The latest rates are as follows:
|Post Office Savings Schemes||Interest Rate (From 01.01.2021)|
|Post Office Savings Deposit||4.0 %|
|Post Office 1 Year Time Deposit||6.9 %|
|Post Office 2 Year Time Deposit||6.9 %|
|Post Office 3 Year Time Deposit||6.9 %|
|Post Office 5 Year Time Deposit||7.7 %|
|Post Office 5 Year Recurring Deposit||7.2 %|
|Senior Citizen Saving Scheme (SCSC)||8.6 %|
|Post Office Monthly Income Account||7.6 %|
|National Saving Certificate (NSC)||7.9 %|
|Public Provident Fund (PPF)||7.9 %|
|Kisan Vikas Patra||7.6 % (112 Months)|
|Sukanya Samridhi Scheme||8.4 %|
The post office has come up with the investment facility for several of the schemes and accounts that you can open with it.
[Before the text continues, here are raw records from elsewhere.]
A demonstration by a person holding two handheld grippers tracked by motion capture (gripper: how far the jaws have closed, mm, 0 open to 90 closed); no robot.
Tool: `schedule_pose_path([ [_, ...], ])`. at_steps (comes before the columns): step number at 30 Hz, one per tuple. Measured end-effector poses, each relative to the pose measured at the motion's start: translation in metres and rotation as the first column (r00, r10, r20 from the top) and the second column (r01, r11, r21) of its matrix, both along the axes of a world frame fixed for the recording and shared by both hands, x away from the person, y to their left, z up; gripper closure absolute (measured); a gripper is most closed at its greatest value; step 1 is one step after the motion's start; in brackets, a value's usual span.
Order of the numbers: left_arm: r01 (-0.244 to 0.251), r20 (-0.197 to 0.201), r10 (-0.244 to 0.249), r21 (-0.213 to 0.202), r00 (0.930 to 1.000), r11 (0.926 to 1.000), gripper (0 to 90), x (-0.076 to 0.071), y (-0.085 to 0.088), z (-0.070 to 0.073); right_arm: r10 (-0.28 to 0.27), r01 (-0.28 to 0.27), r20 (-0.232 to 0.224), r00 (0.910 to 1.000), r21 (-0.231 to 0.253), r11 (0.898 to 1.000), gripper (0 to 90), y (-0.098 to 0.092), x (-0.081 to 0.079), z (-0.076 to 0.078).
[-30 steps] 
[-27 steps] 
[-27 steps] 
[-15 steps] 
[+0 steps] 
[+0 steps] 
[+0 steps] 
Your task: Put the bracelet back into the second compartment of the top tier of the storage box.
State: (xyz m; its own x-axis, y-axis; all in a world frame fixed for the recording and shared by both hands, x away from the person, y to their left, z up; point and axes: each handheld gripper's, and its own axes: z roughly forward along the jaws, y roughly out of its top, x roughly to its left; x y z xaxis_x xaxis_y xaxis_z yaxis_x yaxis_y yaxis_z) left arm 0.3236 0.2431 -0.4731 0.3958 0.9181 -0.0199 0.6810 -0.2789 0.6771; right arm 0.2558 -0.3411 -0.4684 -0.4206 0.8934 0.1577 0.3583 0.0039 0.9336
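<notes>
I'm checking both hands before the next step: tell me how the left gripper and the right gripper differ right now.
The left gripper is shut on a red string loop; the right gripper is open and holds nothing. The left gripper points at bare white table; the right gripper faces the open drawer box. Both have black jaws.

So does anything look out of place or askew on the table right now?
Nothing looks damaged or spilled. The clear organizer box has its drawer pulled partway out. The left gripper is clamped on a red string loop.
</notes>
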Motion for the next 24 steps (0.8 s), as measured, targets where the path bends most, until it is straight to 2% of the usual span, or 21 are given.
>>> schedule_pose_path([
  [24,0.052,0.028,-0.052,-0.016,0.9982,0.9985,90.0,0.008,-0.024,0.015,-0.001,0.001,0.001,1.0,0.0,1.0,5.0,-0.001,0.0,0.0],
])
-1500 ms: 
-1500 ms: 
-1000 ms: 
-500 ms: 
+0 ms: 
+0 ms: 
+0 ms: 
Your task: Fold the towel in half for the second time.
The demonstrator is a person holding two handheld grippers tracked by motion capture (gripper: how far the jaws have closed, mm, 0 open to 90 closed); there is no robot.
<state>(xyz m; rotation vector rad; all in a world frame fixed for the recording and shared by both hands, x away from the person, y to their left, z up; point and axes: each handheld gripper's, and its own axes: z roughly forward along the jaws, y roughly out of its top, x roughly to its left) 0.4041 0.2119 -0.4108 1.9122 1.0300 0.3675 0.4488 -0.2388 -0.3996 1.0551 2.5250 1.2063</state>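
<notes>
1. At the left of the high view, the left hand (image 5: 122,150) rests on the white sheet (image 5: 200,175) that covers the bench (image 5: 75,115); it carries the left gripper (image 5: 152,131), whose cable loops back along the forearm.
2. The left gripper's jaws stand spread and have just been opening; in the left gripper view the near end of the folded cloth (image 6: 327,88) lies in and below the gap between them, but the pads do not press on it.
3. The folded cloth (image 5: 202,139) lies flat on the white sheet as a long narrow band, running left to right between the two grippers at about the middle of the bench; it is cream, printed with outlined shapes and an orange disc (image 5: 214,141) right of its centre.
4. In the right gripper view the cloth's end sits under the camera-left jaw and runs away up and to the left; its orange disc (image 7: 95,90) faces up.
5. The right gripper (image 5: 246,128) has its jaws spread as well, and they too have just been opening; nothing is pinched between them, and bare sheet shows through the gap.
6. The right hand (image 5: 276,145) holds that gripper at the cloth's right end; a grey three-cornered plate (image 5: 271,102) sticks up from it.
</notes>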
You can view the details below
Eligibility for starting online Post Office Investments
- Valid and active single or joint savings ‘B’ account
- Required KYC documents if not already submitted
- Active Post Office ATM/Debit Card
- PAN Number
- Mobile Number
- Email address
Which post office transaction can be done online?
Many of you have the query regarding what transaction can be carried with post office online facility
|Initiate fund transfer within Department of Posts|
|PPF Contribution / Loan repayment|
|Loan on PPF|
|RD half withdrawal repayment|
|Tax Deducted at Source (TDS)|
|View recurring/standing instructions|
|View Incomplete Transactions.|
How to register for the online post office online services/internet banking?
- Visit your nearest branch
- Fill the pre-printed application form and furnished the required documents
- Your department of the posts (dop) Internet banking will be activated from the next working day.